マリアはその手を軽く払い、心の中でため息をついた。
「やはり家はくつろげていいな」
『さようですね』
家に着くなり、ルシウスはマリアを呼びつけ、あれこれと雑用を押し付けた。
そのためマリアはまったくくつろげていないのだが、家に帰ってきた以上はマリアはメイドだ。
クリスマスパーティに向けての準備を考えれば、荷物の整理をしながらルシウスの話し相手をすることなど造作もない。

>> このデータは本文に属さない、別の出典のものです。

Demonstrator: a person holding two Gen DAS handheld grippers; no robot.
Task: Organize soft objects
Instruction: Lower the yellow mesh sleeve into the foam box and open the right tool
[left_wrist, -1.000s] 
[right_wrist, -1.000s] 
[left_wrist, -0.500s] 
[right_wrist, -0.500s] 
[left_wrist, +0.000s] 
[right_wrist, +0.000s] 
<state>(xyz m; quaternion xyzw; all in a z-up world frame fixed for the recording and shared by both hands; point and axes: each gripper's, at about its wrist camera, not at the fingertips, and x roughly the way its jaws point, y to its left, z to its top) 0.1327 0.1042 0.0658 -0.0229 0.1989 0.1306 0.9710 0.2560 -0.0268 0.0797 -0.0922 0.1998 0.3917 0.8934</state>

『学校とは違ってお互い変に気を使わなくて良いですからね』
「おや。君は私に気を使っていたのかい?」
『ええ、それはもちろん』
そうでなければ、今頃マルフォイ家の評判は地に落ちている。
『正確にはアブラクサス様に、ですが』
「何を気を使うことがある。私と君の仲ではないか」
『外聞、というものがございます。ルシウス様も分かっていらっしゃるからこそ、あのような真面目な態度を取っていらっしゃるのではありませんか?』
「さすが私のことをよくわかっている――マリア、髪がほどけた」
ソファに腰掛けてマリアの姿を目で追っていたルシウスは、シルクのリボンを目の高さでひらひらと揺らした。
つい先ほどまでは、しっかりとしばられていたはずだ。
『そういうのは“ほどけた”ではなく“ほどいた”というのです』
「どちらでも同じことだ。直してくれ」
『……かしこまりました』
鏡台へ、と言っても動かないのは目に見えていたため、マリアはブラシを手にソファの後ろ側に回った。
「横へ」
『ですから、後ろからでないとやりにくいとあれほど――』
「私が君に、横へ来るよう言っているんだ」
『はいはい、わかりました!』
気を使ってルシウスを立てなくても良いという面では、家は楽だ。
ただ、ルシウスも回りの目を気にしなくて良い分、わがまま度がアップする。
学校に行く直前や、帰って来た直後は特にひどい。
「2人きりは久しぶりだな、マリア」
『昨日も一昨日もその前も、監督生の仕事をしている時は2人きりでしたが?』
「見回りではムードがない。私が肩を抱こうとしただけで君の鉄拳が飛んでくるからね」
『マルフォイ家の名誉のためです』
「愛の鞭、というやつか」
『ええまあ、そういうことでいいです』
「では家では何をしても」
『いいわけありません!』
すかさずキスをしてこようとするルシウスの顔をブラシで受け止め、マリアは今度こそ隠さず長い息を吐いた。
「どうしたマリア、ため息なんかついて」
『いえ、少々疲れが出ただけです』
「そうか。では今日は早めに休むと良い。なんなら私の膝の上で」
『結構です』
「では腕枕」
『間に合っています』
家と、学校と、どちらが楽だろうか――。
マリアはついてこようとするルシウスを自分の部屋に入れないようにするためにそれから30分ほどかけて説得し、ようやく安息を得た。